Read Broken Souls Online

Authors: Stephen Blackmoore

Broken Souls (18 page)

As she leads them further into the living room, I slip past them unseen, hoping I can get to the storage unit before Sergei does.

I punch in Gabriela’s number
when I get outside. Sergei’s got to know I’m coming and he’s not going to be alone. No reason I should be, either. I scan the street for something fast and settle on a Z4 parked nearby. Gabriela picks up as I’m popping the lock and sliding into the driver’s seat.

“Tell me this is good news,” she says. “I’ve got a shitstorm going on over here and you’re not exactly my favorite person right now.”

“Jesus, is anybody ever happy to hear from me? Yes, I’ve got two bits of good news, as a matter of fact,” I say. “If you kill a skin that Sergei’s wearing it actually dies. Turns to jellied mush. Really disgusting.”

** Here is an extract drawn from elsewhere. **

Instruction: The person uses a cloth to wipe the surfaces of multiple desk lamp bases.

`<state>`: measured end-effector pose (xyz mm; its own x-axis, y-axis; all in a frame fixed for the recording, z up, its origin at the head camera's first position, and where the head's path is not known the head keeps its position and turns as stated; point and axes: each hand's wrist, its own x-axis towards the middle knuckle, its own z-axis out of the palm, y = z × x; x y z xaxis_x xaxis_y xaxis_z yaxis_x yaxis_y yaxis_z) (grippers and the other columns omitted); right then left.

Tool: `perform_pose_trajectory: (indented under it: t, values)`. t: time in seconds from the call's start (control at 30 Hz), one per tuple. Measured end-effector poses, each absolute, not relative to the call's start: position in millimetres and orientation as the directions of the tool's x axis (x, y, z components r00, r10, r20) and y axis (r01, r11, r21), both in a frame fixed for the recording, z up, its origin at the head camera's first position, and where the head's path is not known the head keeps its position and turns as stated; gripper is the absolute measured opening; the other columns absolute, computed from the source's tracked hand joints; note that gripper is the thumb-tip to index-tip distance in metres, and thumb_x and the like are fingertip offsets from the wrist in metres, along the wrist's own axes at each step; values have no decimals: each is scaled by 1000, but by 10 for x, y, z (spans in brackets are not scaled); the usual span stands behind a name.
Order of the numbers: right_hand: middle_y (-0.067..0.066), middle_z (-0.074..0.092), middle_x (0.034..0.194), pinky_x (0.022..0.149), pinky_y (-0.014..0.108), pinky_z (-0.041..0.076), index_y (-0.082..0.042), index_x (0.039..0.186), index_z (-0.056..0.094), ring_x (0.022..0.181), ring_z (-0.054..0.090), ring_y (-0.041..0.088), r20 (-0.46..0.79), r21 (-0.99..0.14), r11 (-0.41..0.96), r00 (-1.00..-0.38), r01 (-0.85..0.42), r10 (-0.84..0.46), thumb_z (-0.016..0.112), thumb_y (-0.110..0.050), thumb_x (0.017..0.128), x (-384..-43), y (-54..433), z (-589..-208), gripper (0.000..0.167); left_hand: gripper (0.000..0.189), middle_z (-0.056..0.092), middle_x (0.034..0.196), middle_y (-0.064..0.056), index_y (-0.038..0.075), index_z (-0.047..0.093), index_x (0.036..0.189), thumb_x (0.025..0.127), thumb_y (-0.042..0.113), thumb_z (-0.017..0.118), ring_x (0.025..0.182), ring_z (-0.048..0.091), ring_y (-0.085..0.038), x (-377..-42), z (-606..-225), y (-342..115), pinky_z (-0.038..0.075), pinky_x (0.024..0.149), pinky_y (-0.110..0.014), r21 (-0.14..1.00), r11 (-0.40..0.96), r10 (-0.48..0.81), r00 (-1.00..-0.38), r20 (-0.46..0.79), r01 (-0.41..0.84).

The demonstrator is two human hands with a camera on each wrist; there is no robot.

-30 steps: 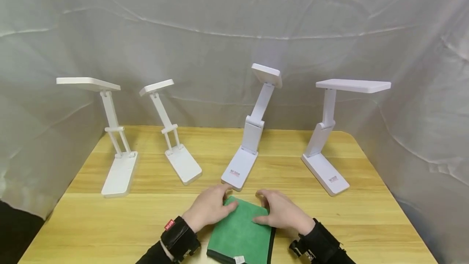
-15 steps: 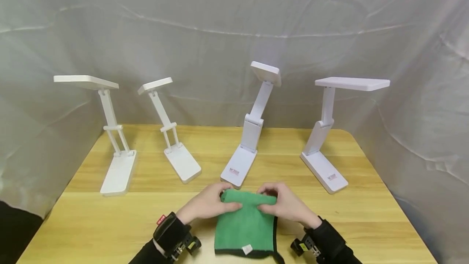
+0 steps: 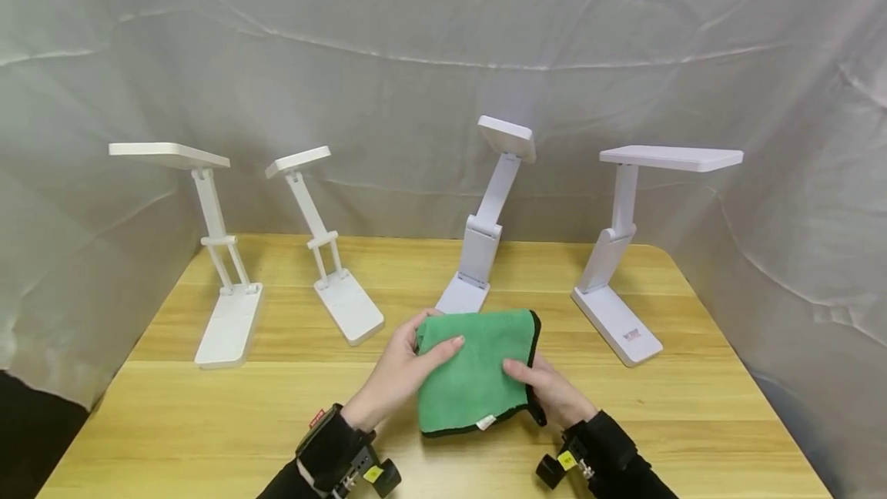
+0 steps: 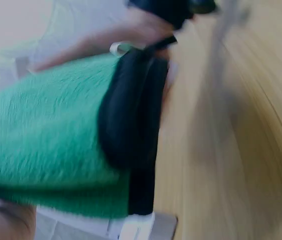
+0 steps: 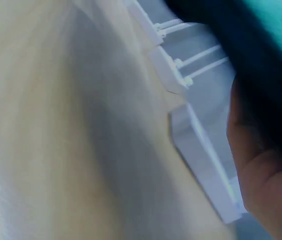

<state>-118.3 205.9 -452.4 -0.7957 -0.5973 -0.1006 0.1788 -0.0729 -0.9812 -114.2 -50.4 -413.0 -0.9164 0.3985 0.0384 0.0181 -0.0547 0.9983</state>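
A folded green cloth (image 3: 474, 376) with black edging and a small white tag is held up off the table between both hands. At its upper left side my left hand (image 3: 402, 372) grips it, thumb on the front face and fingers behind. My right hand (image 3: 550, 391) pinches the right edge, with the thumb on the front. In the left wrist view the green cloth (image 4: 56, 135) fills the left half, blurred. The right wrist view shows the cloth's dark edge (image 5: 250, 65) over the fingers of my right hand (image 5: 265, 185).
Behind the cloth stands a white folding desk lamp (image 3: 478, 249), its base partly hidden. Other white lamps stand at the far left (image 3: 225, 322), centre left (image 3: 346, 303) and right (image 3: 617, 322) of the wooden table (image 3: 208, 430). A grey-white curtain (image 3: 416, 37) hangs behind.
The cloth has been raised off the table, moved away from the person and tilted up. Both hands went with it; the right hand shifted from its top edge to its right side.
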Motion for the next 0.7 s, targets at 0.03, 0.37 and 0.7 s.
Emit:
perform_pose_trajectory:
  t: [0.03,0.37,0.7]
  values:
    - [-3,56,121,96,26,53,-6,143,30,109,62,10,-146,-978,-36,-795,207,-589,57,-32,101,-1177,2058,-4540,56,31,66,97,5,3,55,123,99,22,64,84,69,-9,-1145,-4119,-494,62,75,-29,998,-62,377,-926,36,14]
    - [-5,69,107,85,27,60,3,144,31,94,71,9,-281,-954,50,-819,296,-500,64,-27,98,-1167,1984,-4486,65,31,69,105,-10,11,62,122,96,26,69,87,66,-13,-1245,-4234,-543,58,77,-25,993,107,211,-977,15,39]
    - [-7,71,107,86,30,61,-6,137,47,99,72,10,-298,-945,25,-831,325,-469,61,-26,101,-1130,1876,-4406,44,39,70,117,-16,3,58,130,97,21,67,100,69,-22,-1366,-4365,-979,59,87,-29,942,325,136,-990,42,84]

“You killed one of his skins? How?”

“Threw him out a fourth-story window. I was hoping he’d be wearing Kettleman or be himself, but no such luck. The skin sort of ran off him like melted fat. Also, he definitely can’t cast when he’s not wearing the Kettleman skin.”

“Good to know. Okay, so what’s the other good news?”

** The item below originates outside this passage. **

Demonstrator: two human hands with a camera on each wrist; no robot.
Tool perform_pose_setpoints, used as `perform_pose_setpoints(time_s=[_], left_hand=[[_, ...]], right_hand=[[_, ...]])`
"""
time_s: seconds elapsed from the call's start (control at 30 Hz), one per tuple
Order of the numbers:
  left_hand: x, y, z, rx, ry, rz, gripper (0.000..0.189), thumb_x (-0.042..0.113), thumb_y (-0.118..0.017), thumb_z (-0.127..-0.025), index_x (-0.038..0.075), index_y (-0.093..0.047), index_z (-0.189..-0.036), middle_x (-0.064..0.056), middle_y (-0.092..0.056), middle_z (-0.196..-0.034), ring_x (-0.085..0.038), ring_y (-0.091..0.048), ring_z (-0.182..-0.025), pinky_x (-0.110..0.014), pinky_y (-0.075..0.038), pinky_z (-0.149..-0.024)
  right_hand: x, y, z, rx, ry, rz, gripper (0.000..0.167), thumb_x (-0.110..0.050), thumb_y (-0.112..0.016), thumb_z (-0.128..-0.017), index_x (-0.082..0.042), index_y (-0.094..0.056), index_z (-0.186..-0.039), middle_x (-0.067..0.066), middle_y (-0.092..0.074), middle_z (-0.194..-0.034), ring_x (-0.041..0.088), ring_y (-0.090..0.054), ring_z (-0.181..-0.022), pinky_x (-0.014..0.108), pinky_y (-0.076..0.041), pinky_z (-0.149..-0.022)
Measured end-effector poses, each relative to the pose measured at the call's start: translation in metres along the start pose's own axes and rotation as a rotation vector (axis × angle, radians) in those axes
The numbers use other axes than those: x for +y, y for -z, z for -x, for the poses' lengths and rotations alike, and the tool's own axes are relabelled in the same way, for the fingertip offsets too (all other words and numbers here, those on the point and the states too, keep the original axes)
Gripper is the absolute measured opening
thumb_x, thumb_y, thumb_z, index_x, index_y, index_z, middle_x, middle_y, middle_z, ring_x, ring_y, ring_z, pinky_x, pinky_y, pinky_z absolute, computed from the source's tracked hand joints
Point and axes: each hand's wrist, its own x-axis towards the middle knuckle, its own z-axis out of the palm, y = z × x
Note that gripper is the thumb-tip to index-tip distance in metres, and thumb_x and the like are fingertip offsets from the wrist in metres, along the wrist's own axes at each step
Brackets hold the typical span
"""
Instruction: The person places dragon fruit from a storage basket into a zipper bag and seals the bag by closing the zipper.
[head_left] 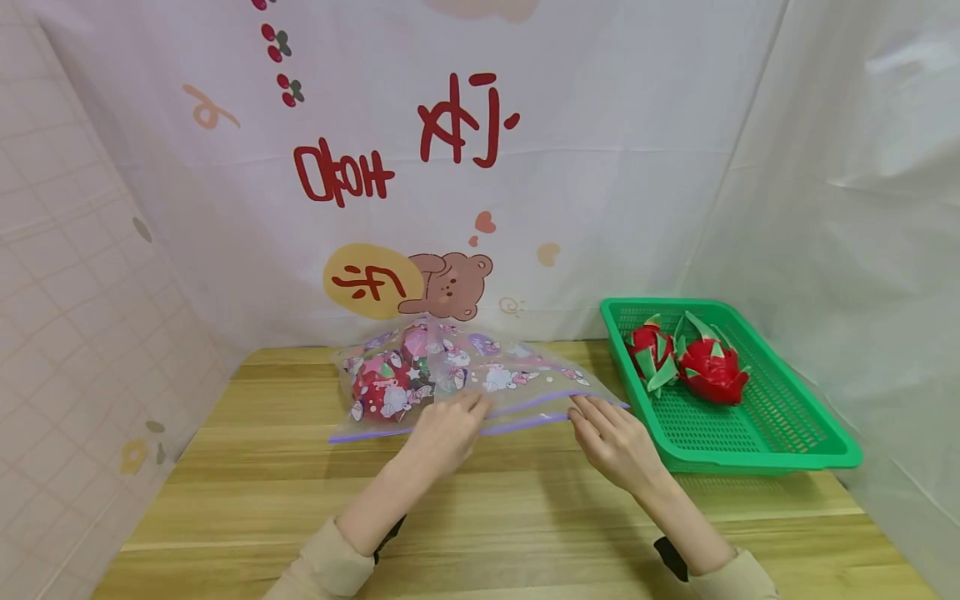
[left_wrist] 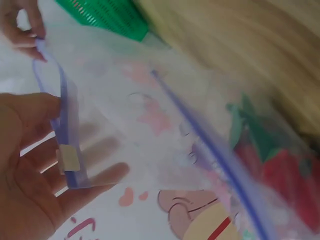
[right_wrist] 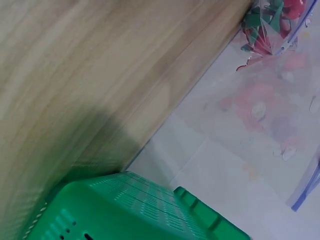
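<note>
Both hands hold a clear printed zip bag (head_left: pixel 517 377) by its purple-edged mouth, the two edges standing apart. My left hand (head_left: pixel 448 429) grips the mouth's left end, thumb on one side and fingers behind the film; a pale slider tab (left_wrist: pixel 68 158) sits there. At the right end, my right hand (head_left: pixel 617 442) pinches the edge. The held bag looks flat, with nothing visible inside. Left of it, a second zip bag (head_left: pixel 358 367) lies on the table, bulging with red, green-leaved fruit (left_wrist: pixel 287 175). In the right wrist view my right hand is out of frame.
A green plastic basket (head_left: pixel 795 417) with two red dragon fruits (head_left: pixel 712 371) stands at the right, close beside my right hand. The wooden table (head_left: pixel 247 475) meets a printed white cloth backdrop (head_left: pixel 600 167) at the back, with more cloth on both sides.
</note>
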Motion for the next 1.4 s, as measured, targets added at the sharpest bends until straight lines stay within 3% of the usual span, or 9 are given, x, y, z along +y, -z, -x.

“I know where he’s going. Probably right now, in fact. Storage unit on Santa Monica and Cahuenga, to get that Ebony Cage. If he has anybody left in his crew I’d say it’s a good bet he’s going to hit it hard. The only plus is that it’s warded and he doesn’t have the exact unit number, so that’ll take him some time.”

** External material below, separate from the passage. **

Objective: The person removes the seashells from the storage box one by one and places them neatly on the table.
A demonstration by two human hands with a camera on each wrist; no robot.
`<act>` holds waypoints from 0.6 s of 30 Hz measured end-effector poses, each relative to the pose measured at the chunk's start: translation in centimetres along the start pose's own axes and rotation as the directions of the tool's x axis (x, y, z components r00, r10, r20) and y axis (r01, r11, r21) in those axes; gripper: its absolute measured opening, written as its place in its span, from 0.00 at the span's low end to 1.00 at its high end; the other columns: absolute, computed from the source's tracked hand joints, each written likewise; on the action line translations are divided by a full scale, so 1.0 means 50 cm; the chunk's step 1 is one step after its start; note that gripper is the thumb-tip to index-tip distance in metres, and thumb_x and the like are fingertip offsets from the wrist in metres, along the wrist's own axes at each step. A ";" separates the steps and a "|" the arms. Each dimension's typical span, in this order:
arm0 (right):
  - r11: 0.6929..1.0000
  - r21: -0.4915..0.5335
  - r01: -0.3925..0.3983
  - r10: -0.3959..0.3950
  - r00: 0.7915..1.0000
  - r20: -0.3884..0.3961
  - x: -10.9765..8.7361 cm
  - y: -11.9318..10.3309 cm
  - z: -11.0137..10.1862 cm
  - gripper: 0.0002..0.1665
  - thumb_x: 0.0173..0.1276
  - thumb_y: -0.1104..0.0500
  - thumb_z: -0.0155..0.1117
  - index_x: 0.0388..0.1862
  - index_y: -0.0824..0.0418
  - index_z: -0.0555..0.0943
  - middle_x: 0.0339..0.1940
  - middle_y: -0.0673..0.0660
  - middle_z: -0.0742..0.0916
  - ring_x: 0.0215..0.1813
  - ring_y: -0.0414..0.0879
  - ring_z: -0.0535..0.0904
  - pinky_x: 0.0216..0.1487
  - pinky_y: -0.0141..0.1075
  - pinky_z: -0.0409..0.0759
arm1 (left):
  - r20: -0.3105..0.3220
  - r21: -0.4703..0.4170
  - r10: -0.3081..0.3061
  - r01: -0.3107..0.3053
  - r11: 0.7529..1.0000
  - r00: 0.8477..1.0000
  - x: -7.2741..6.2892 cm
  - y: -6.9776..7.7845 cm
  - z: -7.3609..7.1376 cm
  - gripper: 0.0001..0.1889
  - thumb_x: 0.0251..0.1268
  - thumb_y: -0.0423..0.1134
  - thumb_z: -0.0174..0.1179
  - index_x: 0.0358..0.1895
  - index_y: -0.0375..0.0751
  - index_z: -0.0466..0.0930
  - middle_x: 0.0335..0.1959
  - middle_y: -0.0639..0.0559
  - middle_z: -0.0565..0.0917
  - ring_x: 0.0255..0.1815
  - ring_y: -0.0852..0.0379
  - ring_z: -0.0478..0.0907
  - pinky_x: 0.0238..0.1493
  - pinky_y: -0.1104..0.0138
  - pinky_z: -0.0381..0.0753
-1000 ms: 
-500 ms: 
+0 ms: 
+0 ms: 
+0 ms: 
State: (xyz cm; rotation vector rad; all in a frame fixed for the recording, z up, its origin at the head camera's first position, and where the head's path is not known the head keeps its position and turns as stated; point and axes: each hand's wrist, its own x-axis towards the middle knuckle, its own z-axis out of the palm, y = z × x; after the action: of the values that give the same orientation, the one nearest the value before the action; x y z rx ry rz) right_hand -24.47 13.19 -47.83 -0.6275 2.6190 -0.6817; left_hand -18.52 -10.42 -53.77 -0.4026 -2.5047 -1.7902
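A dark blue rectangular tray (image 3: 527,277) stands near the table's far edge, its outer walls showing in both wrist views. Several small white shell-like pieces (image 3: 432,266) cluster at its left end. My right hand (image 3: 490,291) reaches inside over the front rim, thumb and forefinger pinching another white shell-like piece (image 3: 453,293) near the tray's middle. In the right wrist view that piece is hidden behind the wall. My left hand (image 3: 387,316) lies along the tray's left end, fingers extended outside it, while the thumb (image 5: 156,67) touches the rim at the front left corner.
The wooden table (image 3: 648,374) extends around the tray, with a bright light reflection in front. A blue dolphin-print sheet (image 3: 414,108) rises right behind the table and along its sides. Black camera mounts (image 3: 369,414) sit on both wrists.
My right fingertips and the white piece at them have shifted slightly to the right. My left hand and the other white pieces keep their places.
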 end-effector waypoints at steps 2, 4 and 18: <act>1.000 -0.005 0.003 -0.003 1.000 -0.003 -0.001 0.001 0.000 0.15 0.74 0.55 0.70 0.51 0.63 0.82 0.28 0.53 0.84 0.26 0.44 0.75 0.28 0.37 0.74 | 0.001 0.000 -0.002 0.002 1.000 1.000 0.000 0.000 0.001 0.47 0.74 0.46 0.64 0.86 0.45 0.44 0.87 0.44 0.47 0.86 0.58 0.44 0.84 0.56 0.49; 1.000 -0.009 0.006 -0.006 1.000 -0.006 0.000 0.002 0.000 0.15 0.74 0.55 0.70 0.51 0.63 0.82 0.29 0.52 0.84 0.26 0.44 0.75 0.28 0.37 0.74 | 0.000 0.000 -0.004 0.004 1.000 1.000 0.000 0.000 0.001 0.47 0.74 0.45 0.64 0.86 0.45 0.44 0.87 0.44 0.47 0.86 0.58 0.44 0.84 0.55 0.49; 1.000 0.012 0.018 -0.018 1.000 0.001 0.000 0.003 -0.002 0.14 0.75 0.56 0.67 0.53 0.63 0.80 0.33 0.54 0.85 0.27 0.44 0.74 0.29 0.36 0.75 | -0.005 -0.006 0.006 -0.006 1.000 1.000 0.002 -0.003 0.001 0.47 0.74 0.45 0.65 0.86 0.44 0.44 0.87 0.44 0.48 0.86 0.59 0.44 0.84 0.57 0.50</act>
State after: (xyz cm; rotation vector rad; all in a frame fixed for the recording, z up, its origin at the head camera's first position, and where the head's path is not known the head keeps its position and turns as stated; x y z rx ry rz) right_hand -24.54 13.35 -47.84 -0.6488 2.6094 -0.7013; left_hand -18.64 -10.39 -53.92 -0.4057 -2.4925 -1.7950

“Santa Monica and Cahuenga? Hang on.” I hear a rustle of paper over the phone. “Okay, I know that place. Any idea why he wants this thing?”

I should probably tell her that I think he’s trying to break into Mictlan with it, but I’ve got an idea forming in my head and the less she knows about what’s really going on, the better. I need that knife. Whether Mictlantecuhtli is right about what Santa Muerte is doing or not, if that knife can kill her, I need to get my hands on it. And I really don’t think Gabriela’s going to be too crazy about that idea.

“No clue,” I say.

There’s a pause on the phone and I’m not sure she’s buying it. “Doesn’t really matter, I suppose,” she says. “I’m not fucking around this time. I don’t care who gets in my way, I’m taking this sonofabitch out. Got me?”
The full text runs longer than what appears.